On January 6 the world watched in shock as hundreds of rioters stormed the U.S. Capitol in an attempt to overturn the election results.
But a new report from CNN reveals that a number of those who attempted to “stop the steal” didn’t even cast a vote during the 2020 presidential race. The network found at least eight rioters facing federal charges who had not voted for Donald Trump back in November.
That includes one 50-year-old man from Ohio named Donovan Crowl, a member of the right-wing paramilitary group the Oath Keepers, who registered to vote back in 2013 but "never voted nor responded to any of our confirmation notices to keep him registered,” according to one county election official.
The riot began after a “Stop the Steal” rally where Trump parroted false and debunked claims of mass voter fraud during the 2020 election. But for some of the rioters, taking the fight to the ballot box wasn’t their primary concern, believing that the system was already “rigged” against them.
“You would have to believe in the ethic of voting more than you thought it was a waste of time...and see it as a moral imperative,” Boston University professor Jessica Stern told CNN. “You have to believe the system works for everyone, that it's for the good of the country.”
Using arrest records and publicly available information, CNN tracked down other rioters who publicly pledged their "patriotism" on social media, but failed to vote in the 2020 race. The group includes New York resident Edward Jacob Lang who characterized the January 6 attack as a modern iteration of the 1776 revolution.

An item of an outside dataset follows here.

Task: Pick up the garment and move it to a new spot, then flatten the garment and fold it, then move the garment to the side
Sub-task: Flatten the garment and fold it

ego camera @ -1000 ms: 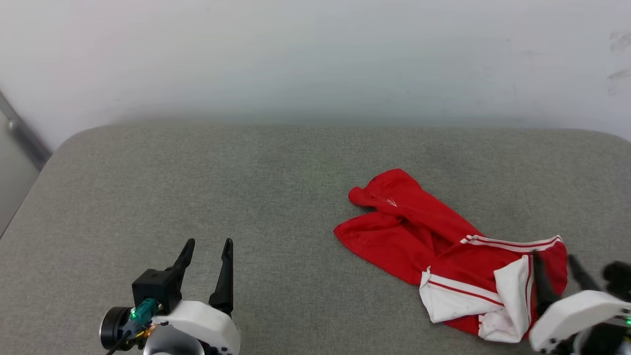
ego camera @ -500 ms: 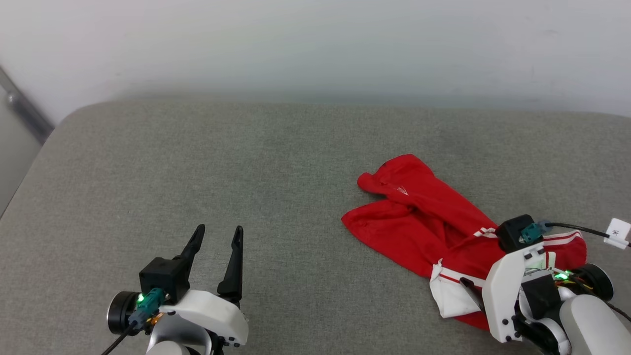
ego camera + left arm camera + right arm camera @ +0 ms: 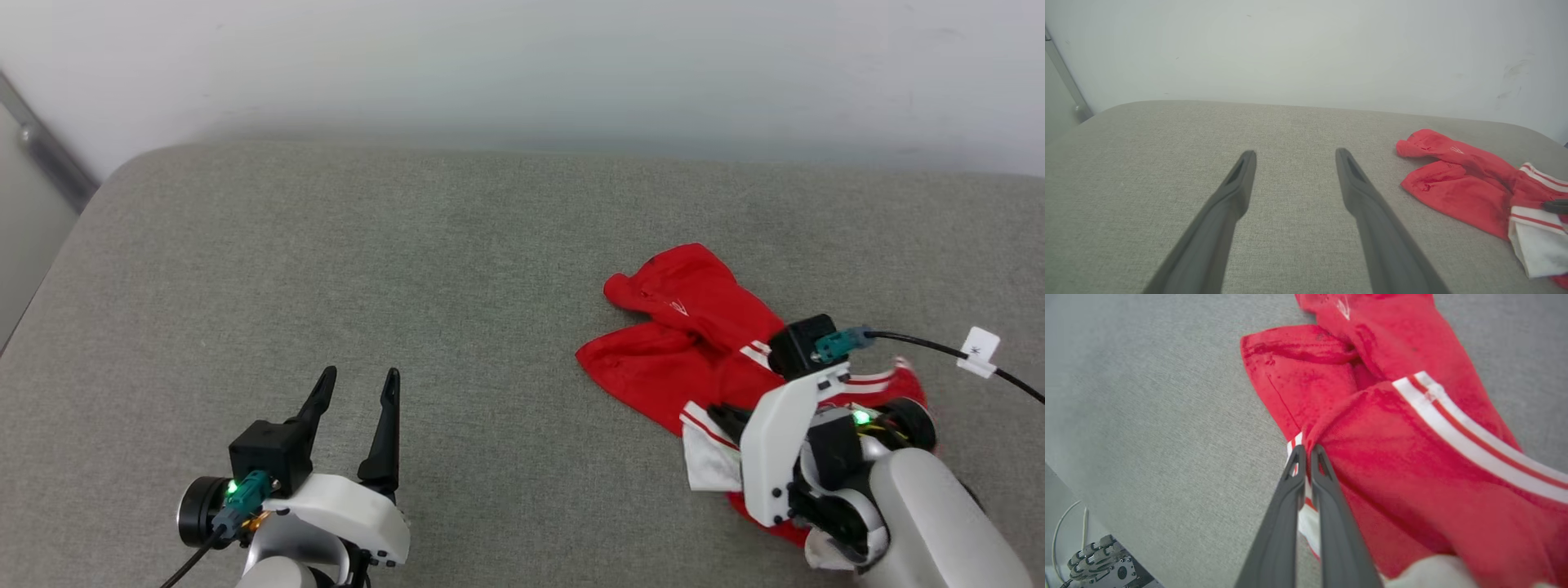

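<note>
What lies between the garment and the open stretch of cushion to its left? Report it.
Nothing visible does. The right gripper is shut on a fold of the garment, and the grey cushion to its left lies bare up to the open left gripper.

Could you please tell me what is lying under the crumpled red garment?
The garment lies on the grey cushion, which is visible along its edges; anything beneath its folds is covered.

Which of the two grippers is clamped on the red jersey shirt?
The right gripper, shut on a fold of the red jersey garment; the left gripper stands open over the grey cushion.
</note>
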`<state>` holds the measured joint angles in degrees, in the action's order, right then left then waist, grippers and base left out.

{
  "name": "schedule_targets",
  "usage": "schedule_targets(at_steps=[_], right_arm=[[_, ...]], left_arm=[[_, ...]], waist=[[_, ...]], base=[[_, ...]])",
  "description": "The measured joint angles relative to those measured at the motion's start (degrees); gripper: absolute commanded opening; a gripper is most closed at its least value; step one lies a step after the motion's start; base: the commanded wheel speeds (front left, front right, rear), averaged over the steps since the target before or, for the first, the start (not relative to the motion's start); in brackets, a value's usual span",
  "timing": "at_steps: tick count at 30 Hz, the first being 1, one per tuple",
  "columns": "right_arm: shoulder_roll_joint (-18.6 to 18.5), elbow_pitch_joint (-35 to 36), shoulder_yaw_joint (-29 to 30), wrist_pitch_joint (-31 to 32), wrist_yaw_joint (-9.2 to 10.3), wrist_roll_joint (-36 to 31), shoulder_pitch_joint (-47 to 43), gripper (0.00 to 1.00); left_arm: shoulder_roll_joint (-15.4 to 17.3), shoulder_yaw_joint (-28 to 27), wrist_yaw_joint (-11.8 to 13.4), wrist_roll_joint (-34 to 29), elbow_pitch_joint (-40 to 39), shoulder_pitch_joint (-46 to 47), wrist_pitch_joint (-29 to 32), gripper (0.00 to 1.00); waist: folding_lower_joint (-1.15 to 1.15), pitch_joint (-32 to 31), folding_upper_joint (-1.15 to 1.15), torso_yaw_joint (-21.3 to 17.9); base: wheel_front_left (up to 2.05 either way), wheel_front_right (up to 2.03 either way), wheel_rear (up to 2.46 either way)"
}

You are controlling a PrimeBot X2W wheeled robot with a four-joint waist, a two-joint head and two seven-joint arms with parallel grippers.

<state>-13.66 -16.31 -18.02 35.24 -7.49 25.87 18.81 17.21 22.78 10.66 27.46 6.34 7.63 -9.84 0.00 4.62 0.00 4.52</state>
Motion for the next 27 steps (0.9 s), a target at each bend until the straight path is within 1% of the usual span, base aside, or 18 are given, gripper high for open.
schedule_targets(at_steps=[4, 8, 11, 15, 16, 17, 18, 20, 23, 27], right_arm=[[3.3, 1.8, -2.2, -3.7, 0.00, -0.3, 1.4, 0.00], [7.5, 1.0, -5.1, -7.9, -0.01, -0.5, 3.2, 0.00], [9.7, -2.0, -9.2, -10.3, -0.01, 1.0, 3.3, 0.00], [10.6, -8.2, -13.7, -14.6, 0.00, 3.9, 2.4, 0.00], [10.6, -9.7, -14.4, -16.0, 0.00, 4.2, 2.1, 0.20], [10.6, -10.6, -15.3, -17.6, 0.00, 5.0, 1.8, 0.66], [10.6, -11.1, -16.2, -19.6, 0.00, 5.9, 1.7, 1.00], [10.6, -10.9, -17.8, -24.3, 0.00, 7.4, 1.7, 1.00], [10.7, -9.5, -19.0, -31.3, 0.00, 7.5, 1.8, 1.00], [10.7, -6.7, -17.7, -38.4, -0.01, 5.6, 1.4, 1.00]], left_arm=[[0.0, 0.3, 0.0, 0.0, 0.1, 0.3, 0.0, 1.00], [0.0, 0.7, 0.0, 0.0, 0.0, 0.9, 0.1, 1.00], [-0.1, 0.9, -0.1, 0.0, 0.1, 1.2, 0.1, 1.00], [-0.5, 1.1, -0.2, 0.1, 0.9, 1.6, -0.3, 1.00], [-0.6, 1.2, -0.2, 0.2, 1.1, 1.6, -0.4, 1.00], [-0.7, 1.2, -0.2, 0.4, 1.3, 1.6, -0.4, 1.00], [-0.9, 1.3, -0.3, 0.5, 1.5, 1.6, -0.5, 1.00], [-0.9, 1.2, -0.2, 0.5, 1.8, 1.7, -0.8, 1.00], [-0.6, 1.1, -0.1, 0.5, 2.2, 1.4, -1.0, 1.00], [-0.1, 1.0, 0.5, 0.5, 2.3, 0.4, -1.2, 1.00]], waist=[[0.00, -0.2, 0.00, -0.1], [0.00, 0.0, 0.00, 0.4], [0.00, 0.5, 0.00, 0.9], [0.00, 1.1, 0.00, 1.9], [0.00, 1.2, 0.00, 2.0], [0.00, 1.3, 0.00, 2.2], [0.00, 1.3, 0.00, 2.3], [0.00, 1.0, 0.00, 2.3], [0.00, 0.1, 0.00, 2.0], [0.00, -1.6, 0.00, 1.2]], base=[[0.00, 0.00, 0.00], [0.00, 0.00, 0.00], [0.00, 0.00, 0.00], [0.00, 0.00, 0.00], [0.00, 0.00, 0.00], [0.00, 0.00, 0.00], [0.00, 0.00, 0.00], [0.00, 0.00, 0.00], [0.00, 0.00, 0.00], [0.00, 0.00, 0.00]])
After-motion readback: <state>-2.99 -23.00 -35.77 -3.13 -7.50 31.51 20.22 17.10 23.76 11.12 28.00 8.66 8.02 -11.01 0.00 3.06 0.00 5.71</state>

"I was the leader of Liberty today. Arrest me. You are on the wrong side of history," one of Lang’s posts read.
In his quest for “liberty,” Lang attempted to attack Capitol police with a baseball bat, while wearing a gas mask and riot shield. He’s now facing a slew of federal charges.
The news that some who participated in the events on January 6 didn’t vote is not surprising to those who study these right-wing extremists. Instead it signals that a number of rioters were committed to violence regardless of the results of the election.
"When we see that significant ideological groups are stopping participating in the Democratic process, that may mean they are looking for other ways to participate,” University of Massachusetts professor Arie Perliger told CNN. “And those other ways could be more violent.”